▶ REQUIREMENT
Among the lines of data below, reproduce only those from the one with "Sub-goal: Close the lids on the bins" through the one with "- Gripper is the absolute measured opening", exactly as they stand, both ends included.
RECORDS SHOWN Block Start
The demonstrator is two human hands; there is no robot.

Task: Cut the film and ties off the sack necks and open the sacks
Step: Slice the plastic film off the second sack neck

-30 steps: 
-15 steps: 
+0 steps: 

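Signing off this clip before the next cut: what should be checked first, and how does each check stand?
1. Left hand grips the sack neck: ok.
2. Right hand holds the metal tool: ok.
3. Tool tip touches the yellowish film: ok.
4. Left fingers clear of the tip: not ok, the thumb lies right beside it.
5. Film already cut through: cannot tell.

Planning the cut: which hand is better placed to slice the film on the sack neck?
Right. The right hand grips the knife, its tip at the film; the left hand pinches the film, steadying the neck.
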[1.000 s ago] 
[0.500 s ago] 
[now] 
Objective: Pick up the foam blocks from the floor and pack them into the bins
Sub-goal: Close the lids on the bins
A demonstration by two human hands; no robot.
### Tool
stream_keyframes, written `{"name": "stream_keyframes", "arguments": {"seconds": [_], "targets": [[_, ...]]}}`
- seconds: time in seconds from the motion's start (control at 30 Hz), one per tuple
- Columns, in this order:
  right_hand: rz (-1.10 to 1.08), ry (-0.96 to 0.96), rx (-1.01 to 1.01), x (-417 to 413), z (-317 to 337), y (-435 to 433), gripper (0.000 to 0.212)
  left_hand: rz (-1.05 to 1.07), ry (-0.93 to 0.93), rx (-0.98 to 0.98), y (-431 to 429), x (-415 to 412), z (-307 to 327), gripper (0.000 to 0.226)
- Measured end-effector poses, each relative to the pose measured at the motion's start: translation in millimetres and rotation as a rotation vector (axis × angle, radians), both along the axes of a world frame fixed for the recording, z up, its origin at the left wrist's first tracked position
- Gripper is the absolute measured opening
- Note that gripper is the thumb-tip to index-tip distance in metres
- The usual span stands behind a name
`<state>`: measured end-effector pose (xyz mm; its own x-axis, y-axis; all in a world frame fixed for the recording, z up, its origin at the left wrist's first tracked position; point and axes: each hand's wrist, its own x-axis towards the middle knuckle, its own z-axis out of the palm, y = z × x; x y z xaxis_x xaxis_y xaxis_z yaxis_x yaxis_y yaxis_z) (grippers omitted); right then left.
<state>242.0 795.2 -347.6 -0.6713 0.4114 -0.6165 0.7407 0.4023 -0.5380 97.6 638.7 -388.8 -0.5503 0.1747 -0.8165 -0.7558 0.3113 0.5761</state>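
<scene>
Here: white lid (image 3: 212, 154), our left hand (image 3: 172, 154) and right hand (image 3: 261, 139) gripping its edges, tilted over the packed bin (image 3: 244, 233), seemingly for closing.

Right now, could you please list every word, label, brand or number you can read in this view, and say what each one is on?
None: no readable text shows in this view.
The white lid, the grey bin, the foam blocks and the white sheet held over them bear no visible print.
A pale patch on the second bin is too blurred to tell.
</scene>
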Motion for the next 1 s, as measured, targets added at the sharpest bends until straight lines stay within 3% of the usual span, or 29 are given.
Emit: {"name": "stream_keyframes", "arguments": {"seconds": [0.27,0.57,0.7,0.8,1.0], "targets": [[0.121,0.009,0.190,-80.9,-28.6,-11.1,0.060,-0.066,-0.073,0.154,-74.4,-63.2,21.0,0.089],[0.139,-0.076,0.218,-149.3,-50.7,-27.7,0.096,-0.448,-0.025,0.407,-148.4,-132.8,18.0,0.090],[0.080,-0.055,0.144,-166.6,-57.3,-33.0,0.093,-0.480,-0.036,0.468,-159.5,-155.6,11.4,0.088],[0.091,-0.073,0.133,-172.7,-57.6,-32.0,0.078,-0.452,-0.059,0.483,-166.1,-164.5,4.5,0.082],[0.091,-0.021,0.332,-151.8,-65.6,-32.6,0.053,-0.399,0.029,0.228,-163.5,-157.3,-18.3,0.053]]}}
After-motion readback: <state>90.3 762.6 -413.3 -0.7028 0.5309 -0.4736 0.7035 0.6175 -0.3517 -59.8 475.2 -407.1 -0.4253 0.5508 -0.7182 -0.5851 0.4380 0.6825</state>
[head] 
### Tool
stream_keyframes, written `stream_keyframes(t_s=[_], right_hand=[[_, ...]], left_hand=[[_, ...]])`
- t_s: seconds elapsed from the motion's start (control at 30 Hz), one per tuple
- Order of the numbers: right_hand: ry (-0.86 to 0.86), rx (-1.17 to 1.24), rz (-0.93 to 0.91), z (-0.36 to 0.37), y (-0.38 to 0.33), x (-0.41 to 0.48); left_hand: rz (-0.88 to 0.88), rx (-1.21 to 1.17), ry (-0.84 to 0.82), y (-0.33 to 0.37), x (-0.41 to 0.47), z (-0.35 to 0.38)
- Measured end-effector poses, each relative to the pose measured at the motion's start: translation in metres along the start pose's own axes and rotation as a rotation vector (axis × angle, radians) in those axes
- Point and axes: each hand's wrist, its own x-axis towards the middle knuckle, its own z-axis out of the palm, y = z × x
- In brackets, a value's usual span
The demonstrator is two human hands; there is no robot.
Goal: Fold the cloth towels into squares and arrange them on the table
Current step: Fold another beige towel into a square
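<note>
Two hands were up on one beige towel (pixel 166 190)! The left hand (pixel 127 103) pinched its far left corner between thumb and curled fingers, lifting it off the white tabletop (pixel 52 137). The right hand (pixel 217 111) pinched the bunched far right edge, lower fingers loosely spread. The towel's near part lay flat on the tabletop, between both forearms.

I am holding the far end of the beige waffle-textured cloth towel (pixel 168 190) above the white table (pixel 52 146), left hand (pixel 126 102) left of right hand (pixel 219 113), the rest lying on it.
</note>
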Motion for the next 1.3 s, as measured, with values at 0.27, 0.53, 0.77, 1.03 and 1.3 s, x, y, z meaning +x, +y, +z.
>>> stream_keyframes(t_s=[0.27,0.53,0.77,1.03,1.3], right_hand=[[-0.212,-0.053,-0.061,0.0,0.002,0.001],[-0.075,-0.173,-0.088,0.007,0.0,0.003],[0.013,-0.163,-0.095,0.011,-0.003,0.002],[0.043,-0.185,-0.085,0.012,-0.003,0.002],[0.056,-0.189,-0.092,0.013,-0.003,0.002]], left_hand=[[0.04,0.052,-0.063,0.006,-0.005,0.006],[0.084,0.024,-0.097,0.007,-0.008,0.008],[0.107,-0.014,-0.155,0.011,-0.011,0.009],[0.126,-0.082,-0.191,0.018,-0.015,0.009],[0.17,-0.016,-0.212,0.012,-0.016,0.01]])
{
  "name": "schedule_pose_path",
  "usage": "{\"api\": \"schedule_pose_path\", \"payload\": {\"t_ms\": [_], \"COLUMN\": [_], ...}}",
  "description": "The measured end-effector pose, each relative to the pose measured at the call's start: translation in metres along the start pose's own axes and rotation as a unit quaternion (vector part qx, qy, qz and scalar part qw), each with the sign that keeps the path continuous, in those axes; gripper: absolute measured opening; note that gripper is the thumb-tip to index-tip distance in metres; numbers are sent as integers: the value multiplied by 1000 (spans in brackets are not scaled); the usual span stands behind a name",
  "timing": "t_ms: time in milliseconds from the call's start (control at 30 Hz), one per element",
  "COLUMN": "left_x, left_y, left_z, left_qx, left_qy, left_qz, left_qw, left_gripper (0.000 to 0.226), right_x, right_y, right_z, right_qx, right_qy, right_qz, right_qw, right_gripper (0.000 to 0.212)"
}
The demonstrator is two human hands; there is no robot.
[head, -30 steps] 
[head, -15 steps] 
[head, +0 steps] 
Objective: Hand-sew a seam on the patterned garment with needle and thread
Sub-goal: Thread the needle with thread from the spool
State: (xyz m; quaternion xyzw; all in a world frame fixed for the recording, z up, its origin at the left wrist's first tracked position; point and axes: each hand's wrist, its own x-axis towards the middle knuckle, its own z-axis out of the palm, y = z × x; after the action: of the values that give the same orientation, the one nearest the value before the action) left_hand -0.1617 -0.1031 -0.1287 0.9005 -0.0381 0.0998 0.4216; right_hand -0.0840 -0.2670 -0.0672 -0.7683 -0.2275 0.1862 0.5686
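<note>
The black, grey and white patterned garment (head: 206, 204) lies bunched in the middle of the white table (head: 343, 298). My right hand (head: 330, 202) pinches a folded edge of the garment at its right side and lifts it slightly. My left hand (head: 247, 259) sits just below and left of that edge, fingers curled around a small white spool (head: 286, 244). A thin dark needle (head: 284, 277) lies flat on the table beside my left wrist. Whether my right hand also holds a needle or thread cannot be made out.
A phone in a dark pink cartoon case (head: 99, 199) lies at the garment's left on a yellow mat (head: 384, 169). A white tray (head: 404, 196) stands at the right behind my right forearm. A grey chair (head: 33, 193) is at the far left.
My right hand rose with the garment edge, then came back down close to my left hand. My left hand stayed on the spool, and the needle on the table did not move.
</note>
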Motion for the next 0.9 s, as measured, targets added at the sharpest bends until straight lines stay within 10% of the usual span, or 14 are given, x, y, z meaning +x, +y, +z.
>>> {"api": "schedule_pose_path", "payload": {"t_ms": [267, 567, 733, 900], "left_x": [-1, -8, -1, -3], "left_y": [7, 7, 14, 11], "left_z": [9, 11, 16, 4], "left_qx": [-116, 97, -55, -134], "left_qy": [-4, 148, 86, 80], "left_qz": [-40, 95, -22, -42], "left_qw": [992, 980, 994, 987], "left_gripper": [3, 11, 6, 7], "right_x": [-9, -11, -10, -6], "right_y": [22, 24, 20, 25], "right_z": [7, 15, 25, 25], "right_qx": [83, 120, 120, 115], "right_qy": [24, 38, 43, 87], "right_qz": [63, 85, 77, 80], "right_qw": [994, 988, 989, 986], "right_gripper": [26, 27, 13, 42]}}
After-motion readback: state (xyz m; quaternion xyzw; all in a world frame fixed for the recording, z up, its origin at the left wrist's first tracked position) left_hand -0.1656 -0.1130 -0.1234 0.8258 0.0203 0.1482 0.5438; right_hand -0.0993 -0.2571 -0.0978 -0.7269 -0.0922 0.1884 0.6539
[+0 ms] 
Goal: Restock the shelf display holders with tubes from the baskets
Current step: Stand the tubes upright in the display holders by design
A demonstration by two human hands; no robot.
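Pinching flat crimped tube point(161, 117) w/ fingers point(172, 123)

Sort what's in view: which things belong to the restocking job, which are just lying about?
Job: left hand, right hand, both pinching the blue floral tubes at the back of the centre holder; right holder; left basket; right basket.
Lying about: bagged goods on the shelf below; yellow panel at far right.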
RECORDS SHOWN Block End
▶ ANSWER SPACE
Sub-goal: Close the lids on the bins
A demonstration by two human hands; no robot.
### Tool
stream_keyframes, written `{"name": "stream_keyframes", "arguments": {"seconds": [_], "targets": [[_, ...]]}}`
- seconds: time in seconds from the motion's start (control at 30 Hz), one per tuple
- Columns, in this order:
  right_hand: rz (-1.10 to 1.08), ry (-0.96 to 0.96), rx (-1.01 to 1.01), x (-417 to 413), z (-317 to 337), y (-435 to 433), gripper (0.000 to 0.212)
  left_hand: rz (-1.05 to 1.07), ry (-0.93 to 0.93), rx (-0.98 to 0.98), y (-431 to 429), x (-415 to 412), z (-307 to 327), gripper (0.000 to 0.226)
- Measured end-effector poses, each relative to the pose measured at the motion's start: translation in millimetres and rotation as a rotation vector (axis × angle, radians), both along the axes of a world frame fixed for the recording, z up, its origin at the left wrist's first tracked position
- Gripper is the absolute measured opening

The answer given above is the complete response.